◆ **What is needed**
Could you print, exactly as they stand, the lines from the one holding "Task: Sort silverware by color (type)" to the end of the data below, and nothing more?

◆ **Source information**

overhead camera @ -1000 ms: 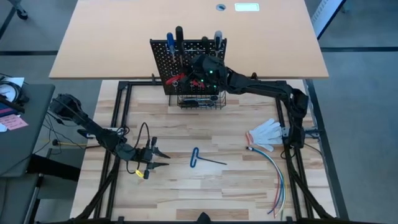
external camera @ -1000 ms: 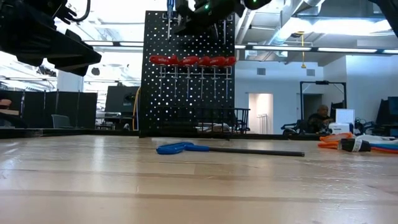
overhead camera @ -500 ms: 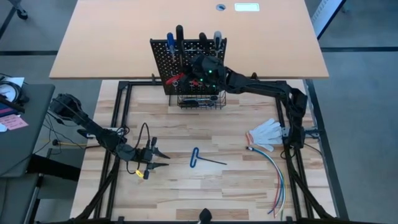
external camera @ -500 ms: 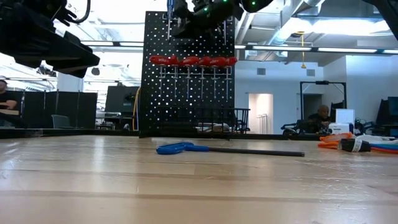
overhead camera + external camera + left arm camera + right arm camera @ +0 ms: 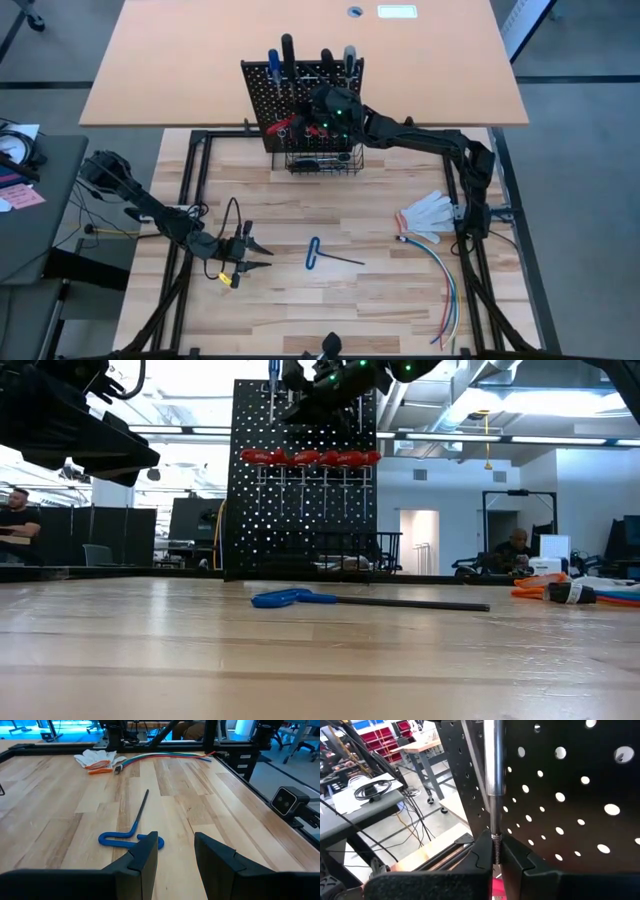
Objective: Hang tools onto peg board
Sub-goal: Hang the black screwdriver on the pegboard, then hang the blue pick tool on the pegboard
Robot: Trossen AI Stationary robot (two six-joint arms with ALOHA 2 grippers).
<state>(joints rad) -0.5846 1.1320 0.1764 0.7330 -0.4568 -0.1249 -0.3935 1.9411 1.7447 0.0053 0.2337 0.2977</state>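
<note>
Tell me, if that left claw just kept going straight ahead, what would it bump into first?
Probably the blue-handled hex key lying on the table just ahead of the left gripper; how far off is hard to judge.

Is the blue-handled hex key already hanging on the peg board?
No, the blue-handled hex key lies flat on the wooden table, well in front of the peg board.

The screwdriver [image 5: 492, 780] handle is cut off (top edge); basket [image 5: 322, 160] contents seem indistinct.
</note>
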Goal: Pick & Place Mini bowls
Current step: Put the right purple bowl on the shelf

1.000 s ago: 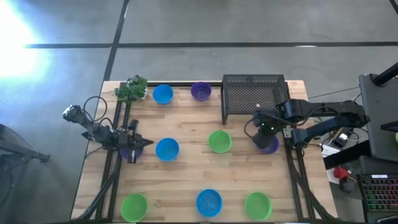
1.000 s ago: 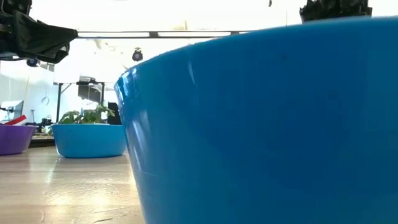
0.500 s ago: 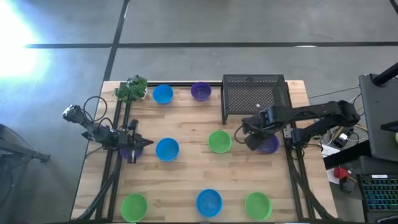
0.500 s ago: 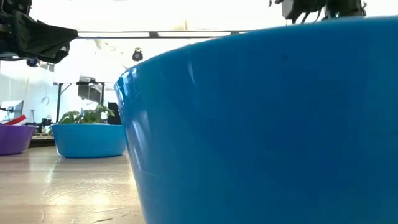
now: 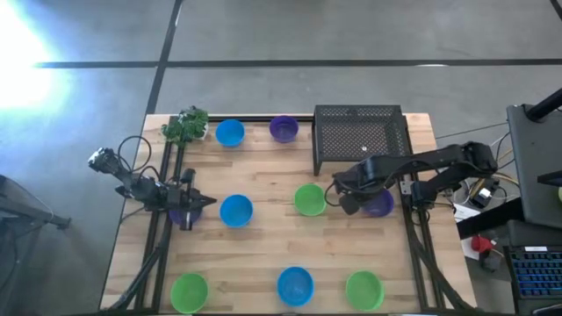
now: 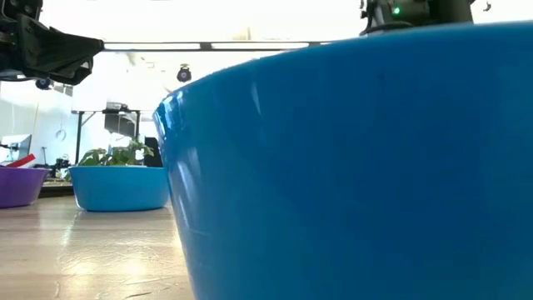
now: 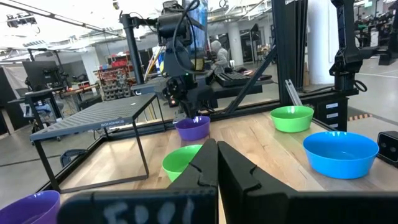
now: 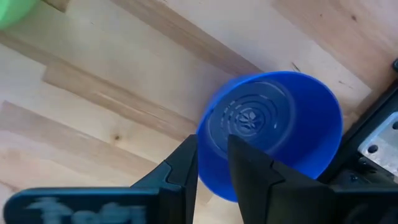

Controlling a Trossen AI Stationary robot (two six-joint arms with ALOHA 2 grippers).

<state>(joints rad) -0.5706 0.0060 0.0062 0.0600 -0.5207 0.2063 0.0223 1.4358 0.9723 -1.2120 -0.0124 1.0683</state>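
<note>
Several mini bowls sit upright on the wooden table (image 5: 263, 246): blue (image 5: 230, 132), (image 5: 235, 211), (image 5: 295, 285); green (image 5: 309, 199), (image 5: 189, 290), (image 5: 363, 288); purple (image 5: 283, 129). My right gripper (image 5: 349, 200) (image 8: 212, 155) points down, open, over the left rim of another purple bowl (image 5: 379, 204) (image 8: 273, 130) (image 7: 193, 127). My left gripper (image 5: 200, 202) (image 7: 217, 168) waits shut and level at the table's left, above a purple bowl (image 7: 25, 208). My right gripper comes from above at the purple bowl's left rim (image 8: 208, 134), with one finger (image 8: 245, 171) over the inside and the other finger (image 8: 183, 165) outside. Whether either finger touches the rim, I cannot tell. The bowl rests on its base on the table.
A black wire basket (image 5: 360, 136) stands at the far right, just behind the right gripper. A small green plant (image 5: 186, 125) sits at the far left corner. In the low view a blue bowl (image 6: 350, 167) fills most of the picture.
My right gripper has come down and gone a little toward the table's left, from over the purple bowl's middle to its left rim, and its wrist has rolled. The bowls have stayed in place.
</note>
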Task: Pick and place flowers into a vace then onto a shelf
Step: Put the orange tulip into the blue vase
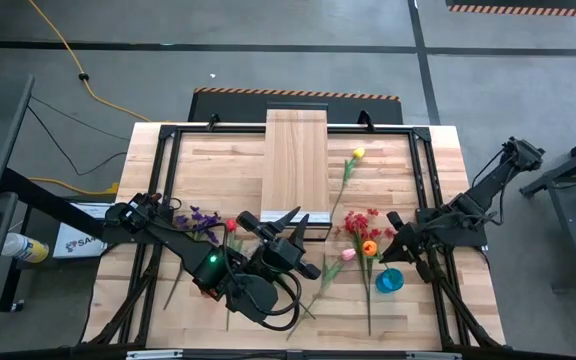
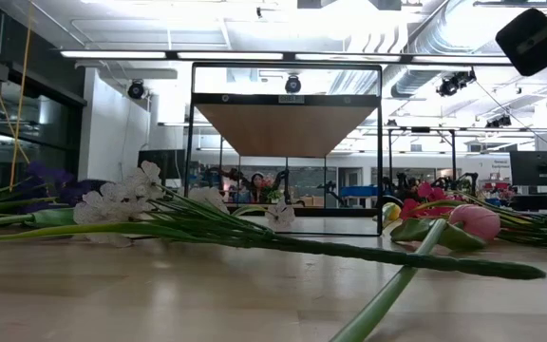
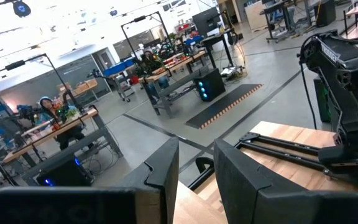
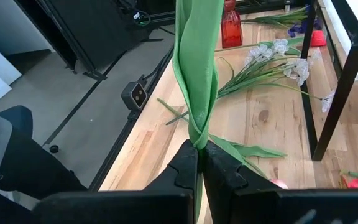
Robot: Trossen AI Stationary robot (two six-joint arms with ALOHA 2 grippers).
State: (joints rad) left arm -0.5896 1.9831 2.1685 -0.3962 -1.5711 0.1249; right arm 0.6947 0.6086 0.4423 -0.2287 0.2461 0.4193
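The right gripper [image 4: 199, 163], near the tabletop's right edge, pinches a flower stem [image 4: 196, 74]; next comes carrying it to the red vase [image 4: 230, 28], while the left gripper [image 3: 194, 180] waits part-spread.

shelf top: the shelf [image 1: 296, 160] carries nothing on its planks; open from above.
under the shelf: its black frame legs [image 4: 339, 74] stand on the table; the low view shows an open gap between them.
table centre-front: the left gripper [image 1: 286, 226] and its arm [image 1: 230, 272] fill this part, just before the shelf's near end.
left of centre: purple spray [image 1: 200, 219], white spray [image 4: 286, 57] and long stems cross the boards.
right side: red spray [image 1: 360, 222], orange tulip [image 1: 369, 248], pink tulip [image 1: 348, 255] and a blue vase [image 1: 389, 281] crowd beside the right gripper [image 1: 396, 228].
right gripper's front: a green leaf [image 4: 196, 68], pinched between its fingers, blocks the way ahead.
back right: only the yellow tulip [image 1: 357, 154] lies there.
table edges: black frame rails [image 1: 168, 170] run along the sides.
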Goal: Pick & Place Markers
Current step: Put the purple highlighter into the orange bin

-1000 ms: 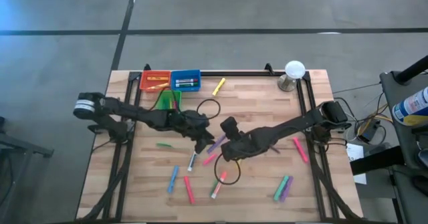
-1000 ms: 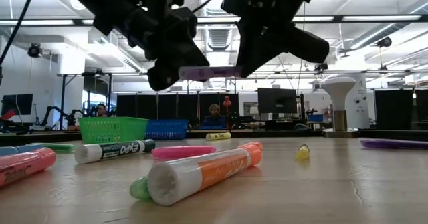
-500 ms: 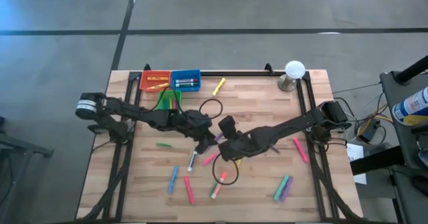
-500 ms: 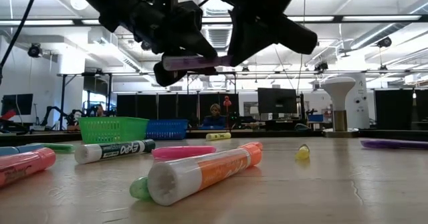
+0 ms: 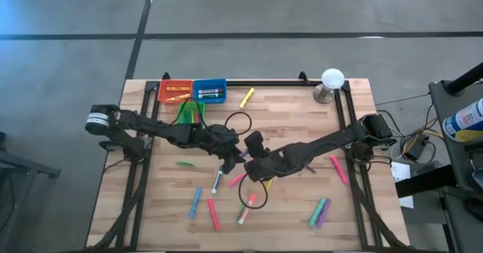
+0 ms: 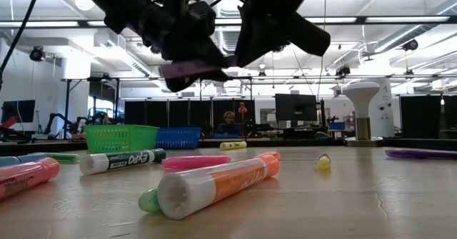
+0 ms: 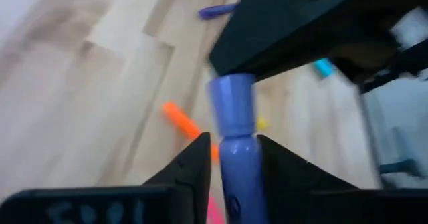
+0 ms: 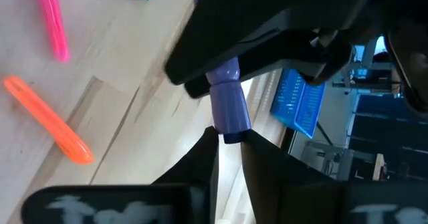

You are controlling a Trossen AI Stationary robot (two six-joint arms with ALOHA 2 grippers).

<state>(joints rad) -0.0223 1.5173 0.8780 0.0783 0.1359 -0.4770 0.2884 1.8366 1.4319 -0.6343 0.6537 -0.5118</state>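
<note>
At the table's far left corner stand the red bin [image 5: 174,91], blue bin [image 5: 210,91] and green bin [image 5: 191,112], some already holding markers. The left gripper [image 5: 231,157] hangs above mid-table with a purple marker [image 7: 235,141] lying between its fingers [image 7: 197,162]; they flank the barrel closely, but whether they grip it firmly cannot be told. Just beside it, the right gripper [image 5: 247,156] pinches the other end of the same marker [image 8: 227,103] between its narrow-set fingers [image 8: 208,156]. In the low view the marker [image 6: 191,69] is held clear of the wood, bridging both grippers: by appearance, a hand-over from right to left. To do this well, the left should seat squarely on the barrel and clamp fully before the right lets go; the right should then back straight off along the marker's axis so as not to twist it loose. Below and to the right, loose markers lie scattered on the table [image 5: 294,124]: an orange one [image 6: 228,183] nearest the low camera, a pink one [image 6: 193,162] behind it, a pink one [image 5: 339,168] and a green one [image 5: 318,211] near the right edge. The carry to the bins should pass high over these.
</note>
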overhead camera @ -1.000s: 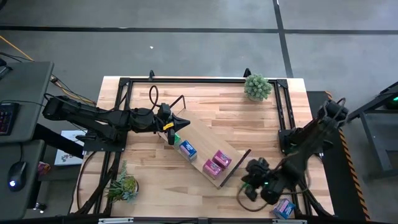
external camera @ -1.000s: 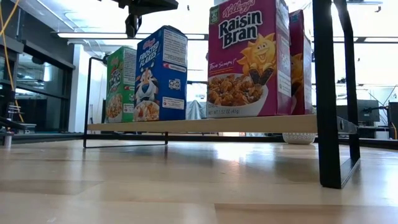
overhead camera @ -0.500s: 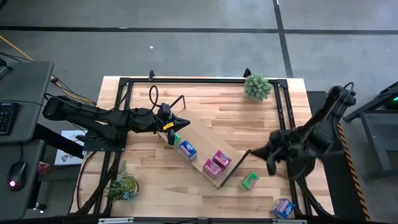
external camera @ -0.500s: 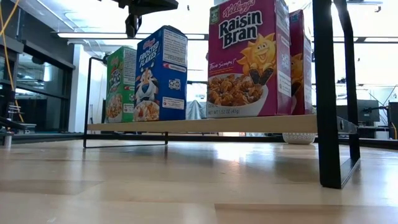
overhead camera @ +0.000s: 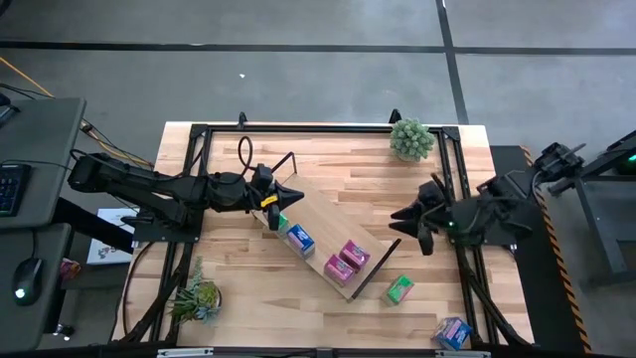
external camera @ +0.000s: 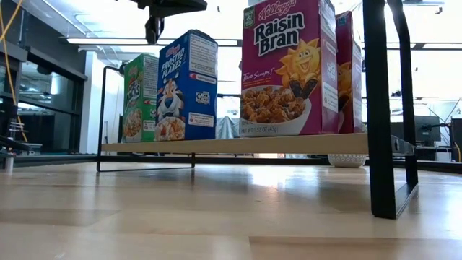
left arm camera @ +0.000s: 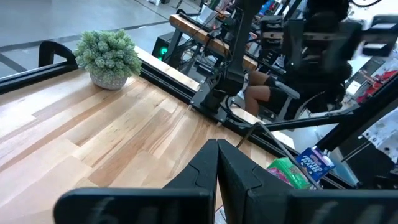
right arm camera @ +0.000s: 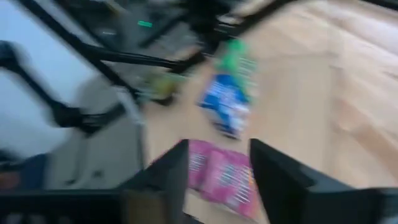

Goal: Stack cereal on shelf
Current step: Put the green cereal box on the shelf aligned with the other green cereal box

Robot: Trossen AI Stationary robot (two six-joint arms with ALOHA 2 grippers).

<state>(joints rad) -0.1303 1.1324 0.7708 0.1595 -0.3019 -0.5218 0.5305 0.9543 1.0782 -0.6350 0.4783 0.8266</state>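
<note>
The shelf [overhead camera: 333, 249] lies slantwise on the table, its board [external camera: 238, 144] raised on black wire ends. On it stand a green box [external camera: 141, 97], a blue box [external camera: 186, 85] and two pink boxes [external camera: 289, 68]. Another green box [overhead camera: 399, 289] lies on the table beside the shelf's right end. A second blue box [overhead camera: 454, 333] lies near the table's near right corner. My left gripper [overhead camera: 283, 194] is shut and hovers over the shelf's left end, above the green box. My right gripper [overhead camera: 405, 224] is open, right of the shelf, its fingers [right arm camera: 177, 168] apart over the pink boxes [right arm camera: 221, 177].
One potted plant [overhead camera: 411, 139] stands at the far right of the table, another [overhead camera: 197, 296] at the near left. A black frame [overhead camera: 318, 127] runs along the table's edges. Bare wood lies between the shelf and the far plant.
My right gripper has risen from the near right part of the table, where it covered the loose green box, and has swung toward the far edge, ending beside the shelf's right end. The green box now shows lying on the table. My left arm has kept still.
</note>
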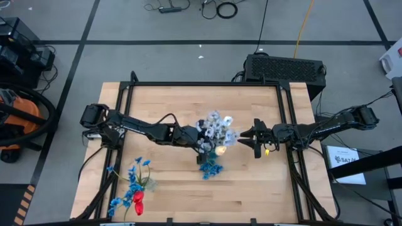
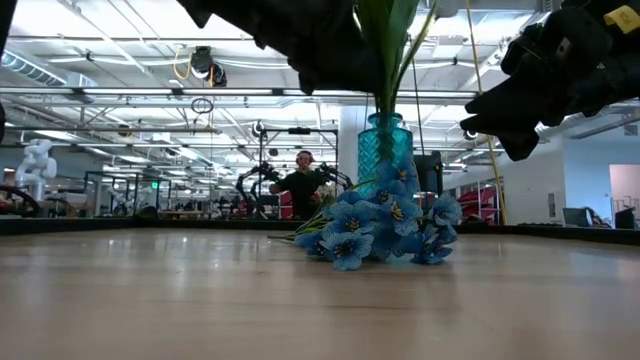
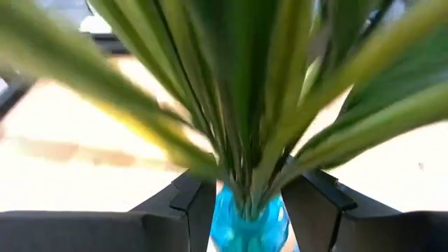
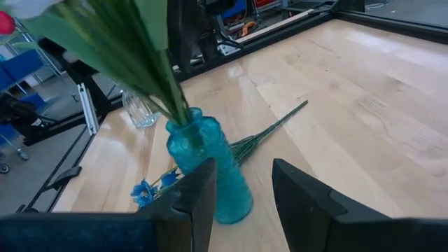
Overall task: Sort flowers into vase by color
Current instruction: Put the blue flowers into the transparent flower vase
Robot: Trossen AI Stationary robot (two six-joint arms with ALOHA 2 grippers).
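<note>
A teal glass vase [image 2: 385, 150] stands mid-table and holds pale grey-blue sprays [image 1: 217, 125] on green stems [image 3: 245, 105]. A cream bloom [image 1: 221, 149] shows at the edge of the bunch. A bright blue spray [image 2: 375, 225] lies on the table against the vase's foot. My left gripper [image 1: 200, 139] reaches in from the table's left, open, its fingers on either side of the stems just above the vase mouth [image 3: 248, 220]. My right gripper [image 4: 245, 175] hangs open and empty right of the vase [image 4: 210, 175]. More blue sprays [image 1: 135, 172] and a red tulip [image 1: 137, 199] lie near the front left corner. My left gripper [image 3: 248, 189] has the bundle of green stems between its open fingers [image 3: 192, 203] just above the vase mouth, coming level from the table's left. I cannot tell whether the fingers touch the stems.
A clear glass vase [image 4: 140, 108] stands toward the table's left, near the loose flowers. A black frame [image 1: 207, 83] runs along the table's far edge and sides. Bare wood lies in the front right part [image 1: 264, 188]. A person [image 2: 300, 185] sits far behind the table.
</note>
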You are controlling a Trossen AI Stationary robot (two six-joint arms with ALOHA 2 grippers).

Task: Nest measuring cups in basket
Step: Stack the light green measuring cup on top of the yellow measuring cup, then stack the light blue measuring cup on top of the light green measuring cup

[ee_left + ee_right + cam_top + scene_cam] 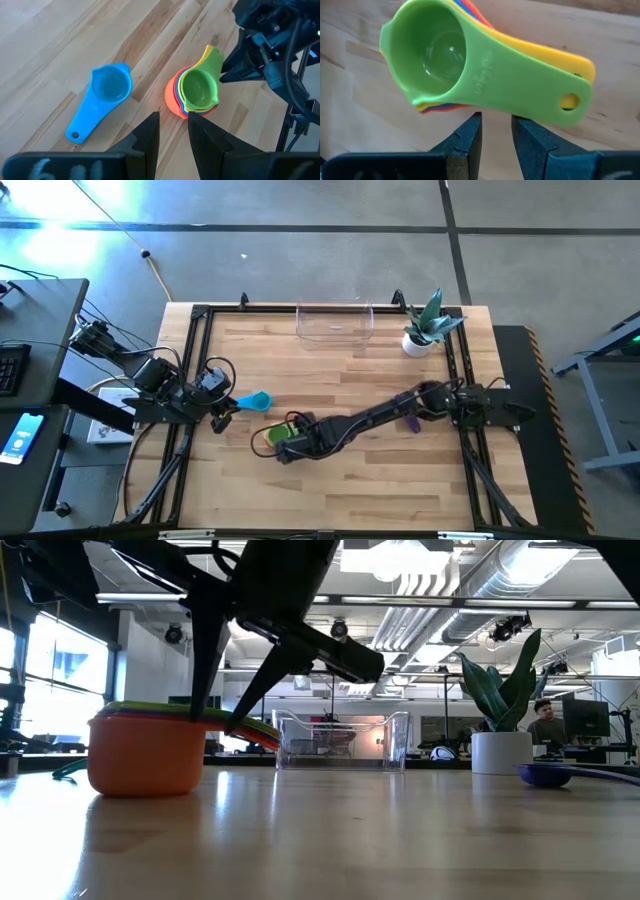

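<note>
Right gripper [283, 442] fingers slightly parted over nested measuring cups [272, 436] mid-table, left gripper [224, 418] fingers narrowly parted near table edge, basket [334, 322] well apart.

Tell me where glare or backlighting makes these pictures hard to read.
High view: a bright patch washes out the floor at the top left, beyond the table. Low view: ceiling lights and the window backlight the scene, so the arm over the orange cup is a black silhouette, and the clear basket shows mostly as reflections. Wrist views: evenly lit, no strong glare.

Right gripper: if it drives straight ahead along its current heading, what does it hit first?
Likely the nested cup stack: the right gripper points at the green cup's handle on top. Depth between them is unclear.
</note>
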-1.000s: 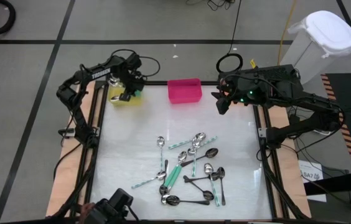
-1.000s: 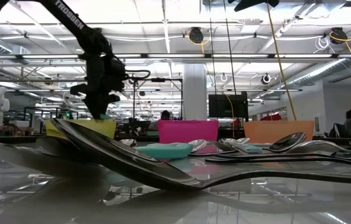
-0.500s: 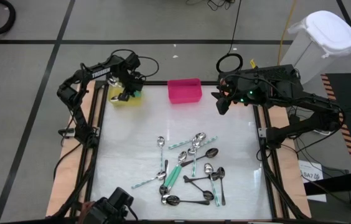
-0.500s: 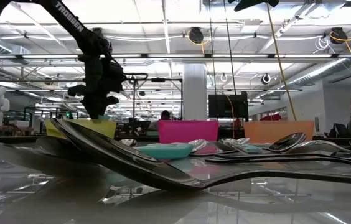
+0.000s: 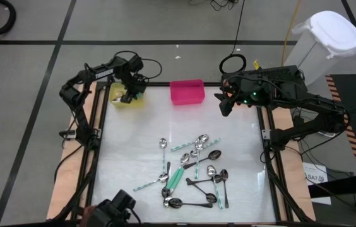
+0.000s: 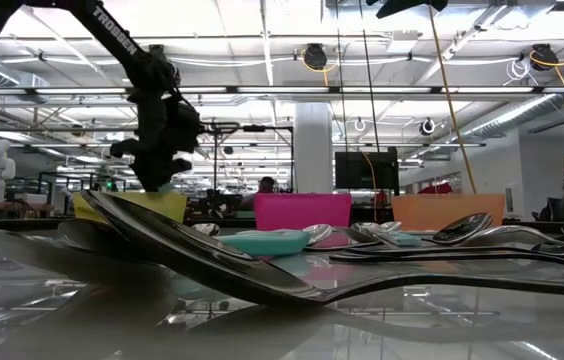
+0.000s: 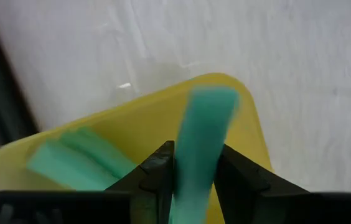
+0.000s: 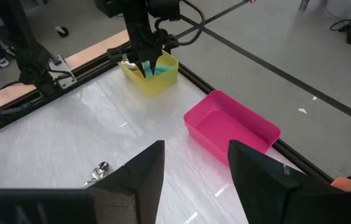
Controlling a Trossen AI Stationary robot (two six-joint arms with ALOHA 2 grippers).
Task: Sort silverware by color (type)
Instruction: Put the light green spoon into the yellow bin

◆ **Your solution**
Task: Sort silverware by color (type)
Instruction: Put the light green spoon into the yellow bin

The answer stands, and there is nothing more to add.